* **Given data**:
════════════════
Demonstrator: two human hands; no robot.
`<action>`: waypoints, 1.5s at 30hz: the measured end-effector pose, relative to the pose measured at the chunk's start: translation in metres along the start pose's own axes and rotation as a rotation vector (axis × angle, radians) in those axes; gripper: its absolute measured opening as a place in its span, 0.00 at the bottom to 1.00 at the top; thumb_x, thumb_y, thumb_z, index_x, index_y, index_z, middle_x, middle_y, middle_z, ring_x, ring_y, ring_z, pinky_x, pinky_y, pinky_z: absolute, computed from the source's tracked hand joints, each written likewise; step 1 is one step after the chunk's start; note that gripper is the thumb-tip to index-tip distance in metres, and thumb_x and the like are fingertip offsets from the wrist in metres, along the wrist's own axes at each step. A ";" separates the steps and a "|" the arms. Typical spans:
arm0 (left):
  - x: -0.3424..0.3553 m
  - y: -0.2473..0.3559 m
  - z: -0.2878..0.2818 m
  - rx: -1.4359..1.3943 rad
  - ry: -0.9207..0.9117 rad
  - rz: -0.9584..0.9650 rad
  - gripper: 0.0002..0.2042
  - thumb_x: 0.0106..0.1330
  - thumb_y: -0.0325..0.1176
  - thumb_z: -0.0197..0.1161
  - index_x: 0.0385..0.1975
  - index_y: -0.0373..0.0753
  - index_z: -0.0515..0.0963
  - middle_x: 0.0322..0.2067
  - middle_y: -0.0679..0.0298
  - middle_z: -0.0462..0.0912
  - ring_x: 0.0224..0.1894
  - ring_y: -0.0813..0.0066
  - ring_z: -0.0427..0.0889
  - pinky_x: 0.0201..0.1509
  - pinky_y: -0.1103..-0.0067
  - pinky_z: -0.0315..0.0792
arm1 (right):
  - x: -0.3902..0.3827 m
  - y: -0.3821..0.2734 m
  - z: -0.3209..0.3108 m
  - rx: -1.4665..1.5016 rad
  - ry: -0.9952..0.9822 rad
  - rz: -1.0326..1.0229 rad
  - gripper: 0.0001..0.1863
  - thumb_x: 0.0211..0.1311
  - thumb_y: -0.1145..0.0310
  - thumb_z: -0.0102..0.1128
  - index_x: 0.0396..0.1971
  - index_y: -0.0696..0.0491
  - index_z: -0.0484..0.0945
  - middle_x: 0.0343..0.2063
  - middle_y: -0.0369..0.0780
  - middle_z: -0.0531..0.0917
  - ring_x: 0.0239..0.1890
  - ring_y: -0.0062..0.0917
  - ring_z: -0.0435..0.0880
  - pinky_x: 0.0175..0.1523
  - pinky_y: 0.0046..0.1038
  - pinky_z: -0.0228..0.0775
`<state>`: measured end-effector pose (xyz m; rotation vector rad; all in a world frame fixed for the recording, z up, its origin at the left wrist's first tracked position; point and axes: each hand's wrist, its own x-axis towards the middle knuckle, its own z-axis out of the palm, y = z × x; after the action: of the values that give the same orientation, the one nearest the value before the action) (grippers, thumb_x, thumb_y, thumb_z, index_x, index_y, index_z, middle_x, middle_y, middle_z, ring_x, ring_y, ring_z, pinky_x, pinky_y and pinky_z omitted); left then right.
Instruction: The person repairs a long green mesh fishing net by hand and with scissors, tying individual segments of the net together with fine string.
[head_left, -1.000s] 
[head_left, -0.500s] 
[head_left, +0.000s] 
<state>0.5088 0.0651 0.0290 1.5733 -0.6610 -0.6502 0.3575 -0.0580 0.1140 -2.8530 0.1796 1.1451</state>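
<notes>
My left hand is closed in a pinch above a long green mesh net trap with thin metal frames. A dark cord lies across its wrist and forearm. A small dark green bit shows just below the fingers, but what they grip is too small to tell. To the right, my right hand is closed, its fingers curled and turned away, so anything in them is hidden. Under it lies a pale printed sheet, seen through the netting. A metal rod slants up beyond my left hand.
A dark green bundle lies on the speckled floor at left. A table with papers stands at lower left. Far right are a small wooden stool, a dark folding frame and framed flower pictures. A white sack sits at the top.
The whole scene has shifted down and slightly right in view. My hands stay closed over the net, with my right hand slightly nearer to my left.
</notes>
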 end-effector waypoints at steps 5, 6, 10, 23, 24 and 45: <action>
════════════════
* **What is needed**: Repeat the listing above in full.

* **Task response**:
Demonstrator: two human hands; no robot.
`<action>`: waypoints, 1.5s at 30hz: the measured end-effector pose, relative to the pose measured at the chunk's start: translation in metres along the start pose's own axes and rotation as a rotation vector (axis × angle, radians) in those axes; gripper: its absolute measured opening as a place in its span, 0.00 at the bottom to 1.00 at the top; thumb_x, thumb_y, thumb_z, index_x, index_y, index_z, middle_x, middle_y, middle_z, ring_x, ring_y, ring_z, pinky_x, pinky_y, pinky_z: absolute, computed from the source's tracked hand joints, each written likewise; step 1 is one step after the chunk's start; note that gripper is the thumb-tip to index-tip distance in metres, and thumb_x and the like are fingertip offsets from the wrist in metres, along the wrist's own axes at each step. A ";" separates the steps and a "|" the arms. Typical spans:
arm0 (left):
  - x: -0.3424..0.3553 m
  - y: -0.2473..0.3559 m
  - z: -0.2878..0.2818 m
  - rx: -1.4359..1.3943 rad
  - ry: -0.9207..0.9117 rad
  - rz: -0.9584..0.9650 rad
  - gripper: 0.0002..0.2042
  - thumb_x: 0.0106..0.1330
  - thumb_y: -0.0325..0.1176
  - thumb_z: -0.0197..0.1161
  - index_x: 0.0385..0.1975
  - index_y: -0.0373..0.0753
  - index_z: -0.0515..0.0963
  - middle_x: 0.0322..0.2067
  - middle_y: -0.0679..0.0298
  - middle_z: -0.0462..0.0912
  - ring_x: 0.0224..0.1894
  - ring_y: -0.0813..0.0066
  - ring_z: -0.0427..0.0889
  - pinky_x: 0.0201..0.1509
  - pinky_y: -0.1103..-0.0067
  - pinky_z: -0.0315..0.0792
arm1 (right):
  - x: -0.3902..0.3827 m
  - y: -0.3821..0.2734 m
  - z: -0.3209..0.3108 m
  - rx: -1.4665..1.5016 rad
  - ry: -0.9952..0.9822 rad
  - rz: -1.0326..1.0229 rad
  - gripper: 0.0001..0.1863
  - thumb_x: 0.0211..0.1311
  - thumb_y: -0.1145..0.0310
  - thumb_z: -0.0102..0.1128
  - index_x: 0.0396..0.1971
  - index_y: -0.0696..0.0491
  - index_z: -0.0484..0.0945
  - middle_x: 0.0343..0.2063
  - middle_y: -0.0369..0.0780
  - middle_z: -0.0531..0.0917
  - ring_x: 0.0239..0.1890
  - ring_y: -0.0062..0.0917
  - ring_z: -0.0435..0.0880
  - pinky_x: 0.0175..0.1523
  - pinky_y: 0.0046..0.1038
  - pinky_z: -0.0228..0.0775
`<state>`: measured end-effector pose (xyz m; rotation vector rad; all in a world frame fixed for the recording, z up, its origin at the left wrist's first tracked position; point and axes: each hand's wrist, its own x-axis towards the middle knuckle, its own z-axis out of the palm, y = z × x; after the action: of the values that give the same orientation, the one nearest the value before the action) (grippers, thumb_x, thumb_y, thumb_z, index_x, index_y, index_z, middle_x, middle_y, middle_z, ring_x, ring_y, ring_z, pinky_x, pinky_y and pinky_z omitted); left then right.
Instruction: The person repairs a long green mesh fishing net by hand and with scissors, tying individual segments of the net together with fine string.
[head_left, -1.000s] 
[head_left, -0.500s] 
[head_left, +0.000s] 
<state>0.5088 0.0651 0.0290 1.5733 -0.6610 -0.6502 0.3575 -0.0580 0.1140 -2.8530 0.1796 1.1451</state>
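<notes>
My left hand is closed in a pinch above a long green mesh net trap with thin metal frames. A dark cord lies across its wrist and forearm. A small dark green bit shows just below the fingers, but what they grip is too small to tell. To the right, my right hand is closed, its fingers curled and turned away, so anything in them is hidden. Under it lies a pale printed sheet, seen through the netting. A metal rod slants up beyond my left hand.
A dark green bundle lies on the speckled floor at left. A table with papers stands at lower left. Far right are a small wooden stool, a dark folding frame and framed flower pictures. A white sack sits at the top.
The whole scene has shifted down and slightly right in view. My hands stay closed over the net, with my right hand slightly nearer to my left.
</notes>
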 end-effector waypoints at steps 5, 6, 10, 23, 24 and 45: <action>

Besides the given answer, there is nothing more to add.